Your assignment — Working from the records below, repeat exactly the lines starting at the line that contains "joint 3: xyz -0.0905" and ending at the line that contains "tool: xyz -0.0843", inclusive.

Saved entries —
--*--

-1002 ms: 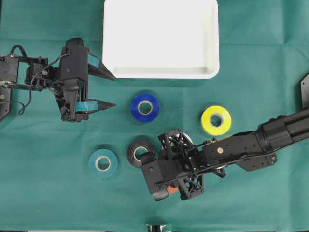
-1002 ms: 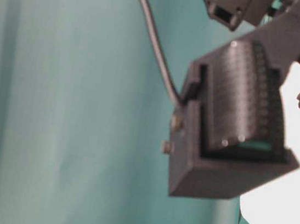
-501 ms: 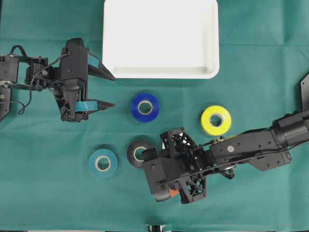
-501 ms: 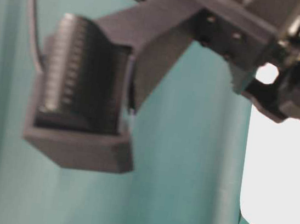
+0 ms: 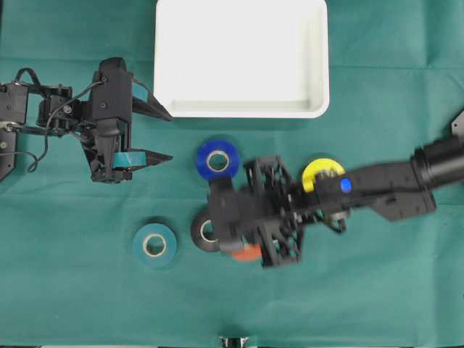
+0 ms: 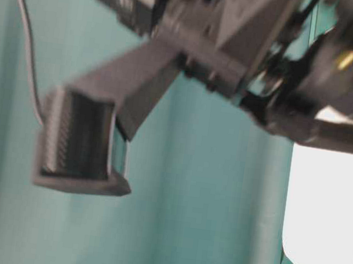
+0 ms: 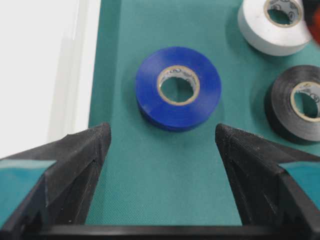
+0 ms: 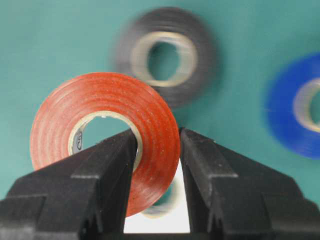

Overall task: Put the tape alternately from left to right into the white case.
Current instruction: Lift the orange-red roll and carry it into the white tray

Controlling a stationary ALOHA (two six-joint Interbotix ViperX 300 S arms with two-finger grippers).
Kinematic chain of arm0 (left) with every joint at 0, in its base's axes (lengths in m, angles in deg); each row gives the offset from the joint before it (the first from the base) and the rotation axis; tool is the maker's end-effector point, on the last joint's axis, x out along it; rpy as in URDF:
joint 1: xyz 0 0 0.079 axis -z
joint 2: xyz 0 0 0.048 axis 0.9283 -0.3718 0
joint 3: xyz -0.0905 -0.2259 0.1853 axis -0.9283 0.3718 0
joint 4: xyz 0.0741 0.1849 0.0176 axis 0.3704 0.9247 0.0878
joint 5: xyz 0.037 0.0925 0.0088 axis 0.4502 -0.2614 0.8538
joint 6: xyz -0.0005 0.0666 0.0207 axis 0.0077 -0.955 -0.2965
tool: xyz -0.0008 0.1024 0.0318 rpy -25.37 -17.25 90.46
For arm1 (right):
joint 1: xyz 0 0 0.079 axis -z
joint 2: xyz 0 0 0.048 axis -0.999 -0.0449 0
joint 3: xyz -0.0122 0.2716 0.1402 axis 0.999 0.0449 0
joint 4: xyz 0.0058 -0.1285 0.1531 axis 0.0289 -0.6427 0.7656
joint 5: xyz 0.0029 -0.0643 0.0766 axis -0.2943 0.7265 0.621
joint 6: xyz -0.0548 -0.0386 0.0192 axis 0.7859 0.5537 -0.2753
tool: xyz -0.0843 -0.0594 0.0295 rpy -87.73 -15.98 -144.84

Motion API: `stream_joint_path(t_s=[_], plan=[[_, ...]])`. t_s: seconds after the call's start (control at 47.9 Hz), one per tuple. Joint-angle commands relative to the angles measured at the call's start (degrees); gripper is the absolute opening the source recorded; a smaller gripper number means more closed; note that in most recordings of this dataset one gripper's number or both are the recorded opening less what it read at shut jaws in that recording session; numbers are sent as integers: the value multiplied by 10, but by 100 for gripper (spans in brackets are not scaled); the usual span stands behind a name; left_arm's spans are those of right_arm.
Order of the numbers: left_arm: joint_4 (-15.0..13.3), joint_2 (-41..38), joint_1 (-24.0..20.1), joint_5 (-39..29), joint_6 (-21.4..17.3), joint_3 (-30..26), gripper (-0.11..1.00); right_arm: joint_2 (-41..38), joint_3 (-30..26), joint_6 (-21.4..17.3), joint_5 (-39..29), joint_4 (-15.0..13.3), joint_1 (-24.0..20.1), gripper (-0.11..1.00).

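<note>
Green cloth (image 5: 377, 290) w/ white case (image 5: 323, 58) at far edge.

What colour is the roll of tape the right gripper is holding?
Orange-red. The right gripper pinches the tape roll through its wall, clearest in the right wrist view.

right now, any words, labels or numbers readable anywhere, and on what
None can be read.
blue roll: dark print around the inside of its cardboard core, too small to read.
orange-red roll, pinched through its wall by the right gripper: a dark mark inside its core, too blurred to read.
black roll, white roll: no legible print.
</note>
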Motion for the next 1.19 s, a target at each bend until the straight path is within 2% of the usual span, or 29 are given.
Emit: stream_joint_path(t_s=[0.0, 0.23, 0.605, 0.731, 0.939, 1.169], plan=[[0, 5, 2, 3, 0, -8, 89, 27, -6, -3, -5, -16, 22, 1], [0, 5, 2, 3, 0, -8, 89, 30, -6, -2, -17, -62, 85, 1], [-1, 4, 3, 3, 1, -8, 89, 30, -5, -2, -14, -102, 162, 1], [0, 4, 3, 3, 1, -7, 89, 30, -5, -3, 0, -107, 183, 1], [-1, 4, 3, 2, 1, -9, 89, 20, -8, -2, 62, -107, 210, 1], [0, 4, 4, 2, 1, -10, 89, 1, -18, -2, 83, -108, 238, 1]])
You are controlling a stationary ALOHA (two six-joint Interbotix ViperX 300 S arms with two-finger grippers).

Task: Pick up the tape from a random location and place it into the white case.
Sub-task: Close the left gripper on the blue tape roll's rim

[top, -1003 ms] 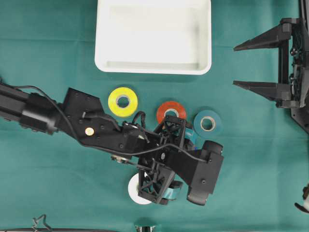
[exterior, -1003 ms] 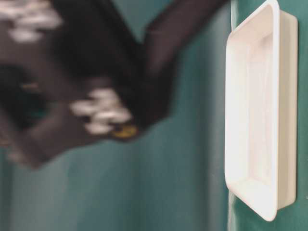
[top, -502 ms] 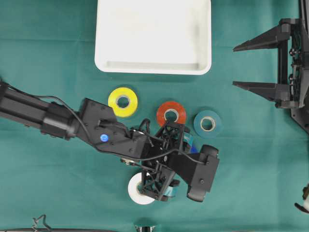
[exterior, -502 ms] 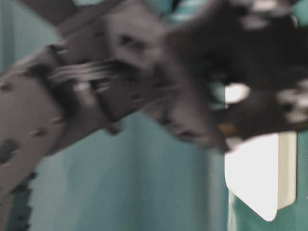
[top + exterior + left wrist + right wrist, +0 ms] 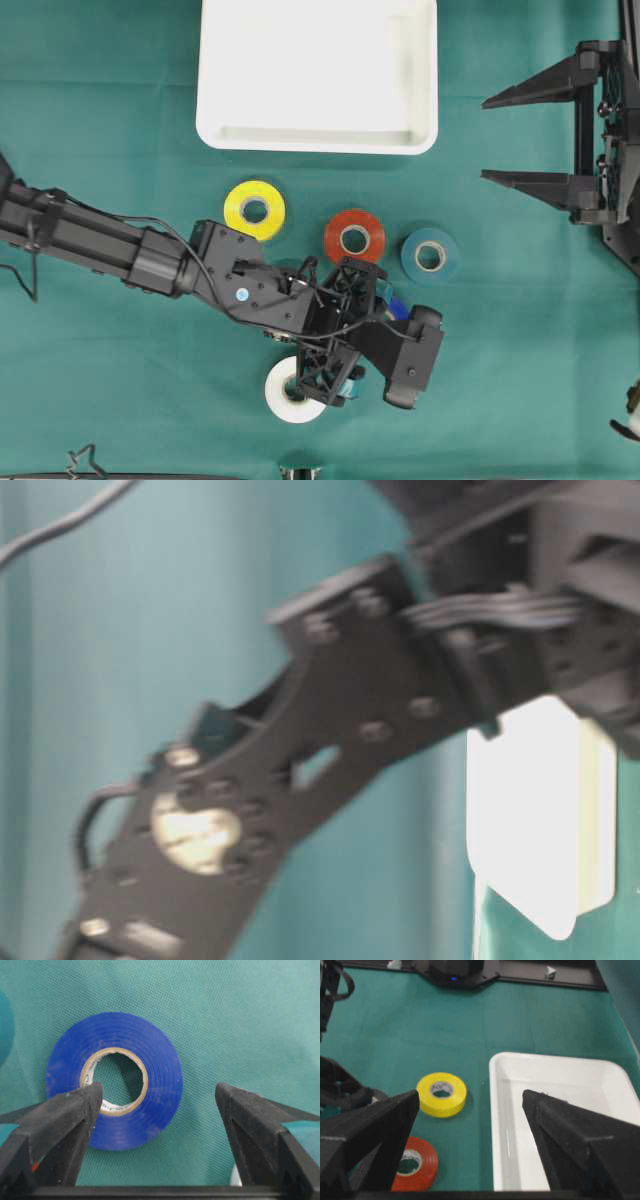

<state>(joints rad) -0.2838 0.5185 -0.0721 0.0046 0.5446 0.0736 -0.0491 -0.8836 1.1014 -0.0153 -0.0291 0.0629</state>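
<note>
A blue tape [image 5: 160,1075] lies flat on the green cloth. My left gripper [image 5: 159,1091] is open just over it: the left finger covers the roll's near-left edge and the right finger stands well clear of it. From overhead, my left gripper [image 5: 338,330] hides almost all of the blue tape [image 5: 397,305]. The white case [image 5: 318,146] sits at the top centre with nothing in it. My right gripper [image 5: 488,137] hangs open at the far right, beside the white case [image 5: 496,1125].
Yellow tape [image 5: 254,210], red tape [image 5: 354,238] and teal tape [image 5: 430,255] lie in a row below the case. A white tape [image 5: 285,395] sits under the left arm near the front edge. The left arm [image 5: 330,740] fills the table-level view.
The left arm has reached further out and sunk lower over the blue tape, jaws still wide. The right arm has not moved.
</note>
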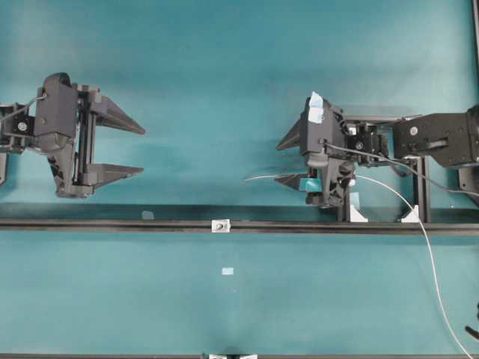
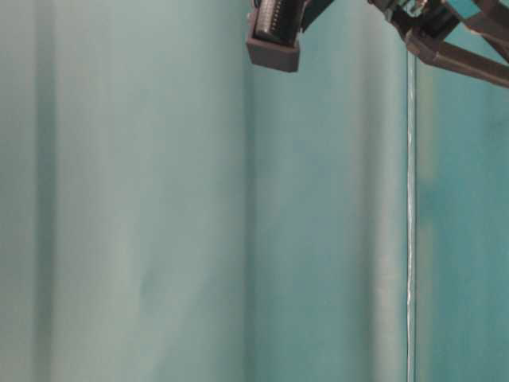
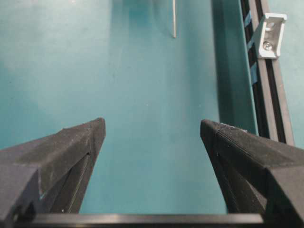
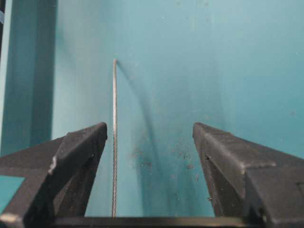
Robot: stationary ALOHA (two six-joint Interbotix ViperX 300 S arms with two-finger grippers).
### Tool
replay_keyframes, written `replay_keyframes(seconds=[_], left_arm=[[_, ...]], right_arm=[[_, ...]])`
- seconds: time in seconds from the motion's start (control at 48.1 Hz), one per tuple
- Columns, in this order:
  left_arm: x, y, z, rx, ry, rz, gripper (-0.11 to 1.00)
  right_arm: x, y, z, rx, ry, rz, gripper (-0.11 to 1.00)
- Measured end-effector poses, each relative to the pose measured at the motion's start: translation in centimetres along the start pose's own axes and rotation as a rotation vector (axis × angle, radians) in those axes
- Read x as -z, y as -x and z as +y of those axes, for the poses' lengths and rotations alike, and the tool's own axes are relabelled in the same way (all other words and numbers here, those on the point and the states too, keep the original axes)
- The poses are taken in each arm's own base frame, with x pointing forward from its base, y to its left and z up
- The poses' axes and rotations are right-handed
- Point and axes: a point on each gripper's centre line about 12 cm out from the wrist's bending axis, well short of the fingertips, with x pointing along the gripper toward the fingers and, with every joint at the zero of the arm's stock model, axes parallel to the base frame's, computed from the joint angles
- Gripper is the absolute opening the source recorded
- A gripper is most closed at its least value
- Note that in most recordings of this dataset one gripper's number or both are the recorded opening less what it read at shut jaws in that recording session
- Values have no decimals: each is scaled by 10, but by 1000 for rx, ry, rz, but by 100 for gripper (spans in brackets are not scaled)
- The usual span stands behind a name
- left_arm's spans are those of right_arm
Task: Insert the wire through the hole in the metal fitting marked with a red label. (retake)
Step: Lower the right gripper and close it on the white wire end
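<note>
The wire (image 1: pixel 419 217) is thin and pale. It runs from the lower right up under my right gripper (image 1: pixel 278 163), and its free tip (image 1: pixel 247 179) points left on the teal table. In the right wrist view the wire (image 4: pixel 114 142) lies between the open jaws, close to the left finger (image 4: pixel 76 156), and nothing pinches it. The metal fitting (image 1: pixel 220 225) is a tiny silvery tab on the black rail (image 1: pixel 112 224), with the hole (image 1: pixel 220 224) dark at its centre. My left gripper (image 1: pixel 142 151) stands open and empty at the far left. Its view shows the fitting (image 3: pixel 270 33) and the wire tip (image 3: pixel 174 21) ahead.
The black rail crosses the table from left to right in front of both grippers. Two white clip blocks (image 1: pixel 358 213) (image 1: pixel 410 215) stand at the rail below the right arm. A pale sticker scrap (image 1: pixel 227 271) lies on the cloth in front of the fitting.
</note>
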Motion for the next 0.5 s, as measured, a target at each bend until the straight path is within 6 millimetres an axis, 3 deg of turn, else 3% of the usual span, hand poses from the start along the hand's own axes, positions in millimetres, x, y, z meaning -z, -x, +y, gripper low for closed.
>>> replay_keyframes(seconds=[0.499], left_arm=[[0,0,0,0,0,-2,59]], right_arm=[[-3,-8,-4,7,-21,-19,82]])
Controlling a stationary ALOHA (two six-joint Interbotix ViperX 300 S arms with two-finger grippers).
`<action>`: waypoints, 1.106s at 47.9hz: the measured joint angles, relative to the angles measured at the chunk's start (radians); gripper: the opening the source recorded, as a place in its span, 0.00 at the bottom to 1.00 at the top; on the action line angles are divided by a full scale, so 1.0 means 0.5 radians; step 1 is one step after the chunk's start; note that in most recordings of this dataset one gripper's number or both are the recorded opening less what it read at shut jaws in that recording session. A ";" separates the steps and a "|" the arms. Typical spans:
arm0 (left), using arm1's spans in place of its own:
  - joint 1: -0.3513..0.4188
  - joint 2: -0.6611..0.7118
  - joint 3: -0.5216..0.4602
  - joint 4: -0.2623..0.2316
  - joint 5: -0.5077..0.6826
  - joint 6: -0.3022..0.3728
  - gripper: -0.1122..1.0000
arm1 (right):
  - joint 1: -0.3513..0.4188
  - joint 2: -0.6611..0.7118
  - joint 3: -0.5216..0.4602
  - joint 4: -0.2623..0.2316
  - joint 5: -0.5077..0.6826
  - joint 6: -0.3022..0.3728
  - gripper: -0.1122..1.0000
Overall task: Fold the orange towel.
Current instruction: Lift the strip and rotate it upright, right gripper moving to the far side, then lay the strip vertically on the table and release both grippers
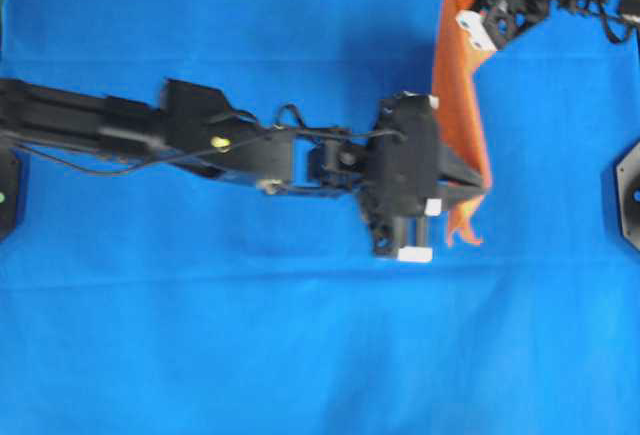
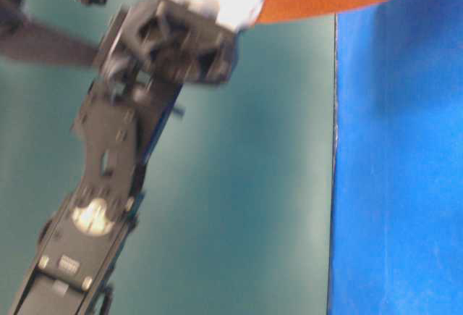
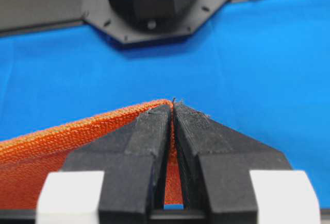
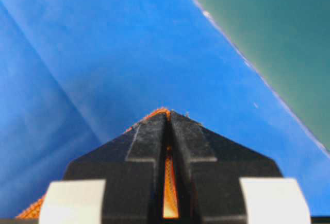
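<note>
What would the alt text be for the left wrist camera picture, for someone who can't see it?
The left gripper is shut on a corner of the orange towel, whose hem runs off to the lower left. Beyond lies the blue cloth, and a black arm base sits at the top edge.

Orange towel [image 1: 458, 105]: lifted off blue cloth, hanging stretched, two corners pinched.
</note>
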State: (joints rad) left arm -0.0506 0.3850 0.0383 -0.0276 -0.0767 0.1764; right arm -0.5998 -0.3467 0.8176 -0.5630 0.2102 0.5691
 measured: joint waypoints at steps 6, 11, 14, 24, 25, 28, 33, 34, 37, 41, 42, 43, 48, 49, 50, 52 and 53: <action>0.006 0.110 -0.160 0.000 0.000 0.006 0.11 | -0.012 -0.074 0.052 0.000 0.006 -0.003 0.12; 0.006 0.156 -0.209 0.000 0.018 0.000 0.11 | -0.015 -0.058 0.052 0.000 0.003 -0.006 0.12; 0.006 0.163 -0.199 0.000 0.028 -0.025 0.11 | -0.012 -0.009 0.040 0.000 0.000 -0.012 0.12; 0.006 0.101 0.086 -0.003 0.015 -0.083 0.11 | 0.037 0.307 -0.135 0.000 -0.089 -0.055 0.12; 0.006 0.080 0.132 -0.003 0.006 -0.095 0.11 | 0.049 0.347 -0.166 0.000 -0.104 -0.055 0.12; 0.006 0.021 0.258 -0.003 -0.018 -0.132 0.11 | 0.083 0.463 -0.242 0.000 -0.132 -0.067 0.12; 0.006 -0.074 0.460 -0.006 -0.080 -0.224 0.11 | 0.135 0.641 -0.383 -0.003 -0.156 -0.074 0.12; 0.006 -0.092 0.512 -0.006 -0.095 -0.249 0.11 | 0.144 0.672 -0.408 -0.003 -0.160 -0.074 0.12; 0.006 -0.135 0.620 -0.006 -0.141 -0.295 0.11 | 0.166 0.742 -0.476 -0.009 -0.163 -0.077 0.12; 0.000 -0.187 0.761 -0.009 -0.196 -0.344 0.11 | 0.184 0.792 -0.534 -0.025 -0.163 -0.092 0.12; 0.000 -0.199 0.788 -0.006 -0.209 -0.350 0.11 | 0.187 0.804 -0.549 -0.028 -0.163 -0.101 0.12; 0.000 -0.212 0.810 -0.009 -0.218 -0.356 0.11 | 0.190 0.810 -0.565 -0.031 -0.163 -0.104 0.12; 0.000 -0.249 0.893 -0.009 -0.267 -0.359 0.11 | 0.202 0.844 -0.601 -0.034 -0.166 -0.117 0.12; 0.000 -0.252 0.899 -0.009 -0.273 -0.362 0.11 | 0.206 0.847 -0.604 -0.034 -0.166 -0.120 0.12; 0.000 -0.252 0.902 -0.009 -0.279 -0.362 0.11 | 0.206 0.850 -0.611 -0.037 -0.169 -0.123 0.12; 0.000 -0.252 0.908 -0.009 -0.285 -0.362 0.11 | 0.206 0.853 -0.611 -0.034 -0.175 -0.123 0.12; 0.000 -0.249 0.908 -0.006 -0.285 -0.359 0.11 | 0.202 0.856 -0.611 -0.037 -0.175 -0.123 0.12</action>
State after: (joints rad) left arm -0.0506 0.2608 0.4924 -0.0307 -0.2194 -0.0031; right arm -0.4985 0.0813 0.5123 -0.5814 0.1227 0.5077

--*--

Exercise solution —
joint 3: xyz -0.0905 -0.2259 0.1853 axis -0.9283 0.3718 0
joint 4: xyz 0.0741 0.1849 0.0176 axis 0.3704 0.9247 0.0878
joint 5: xyz 0.037 0.0925 0.0088 axis 0.4502 -0.2614 0.8538
joint 6: xyz -0.0005 0.0666 0.0207 axis 0.0077 -0.955 -0.2965
tool: xyz -0.0008 0.1024 0.0318 rpy -25.37 -17.25 90.46
For arm1 (right):
joint 1: xyz 0 0 0.079 axis -z
joint 2: xyz 0 0 0.048 axis -0.999 -0.0449 0
joint 3: xyz -0.0122 0.2716 0.1402 axis 0.999 0.0449 0
joint 4: xyz 0.0058 -0.1285 0.1531 axis 0.0289 -0.6427 0.7656
joint 5: xyz 0.0029 -0.0643 0.0766 axis -0.2943 0.7265 0.621
joint 6: xyz -0.0548 -0.0386 0.0192 axis 0.7859 0.5537 -0.2753
tool: xyz -0.0843 -0.0594 0.0295 rpy -87.73 -15.98 -144.84

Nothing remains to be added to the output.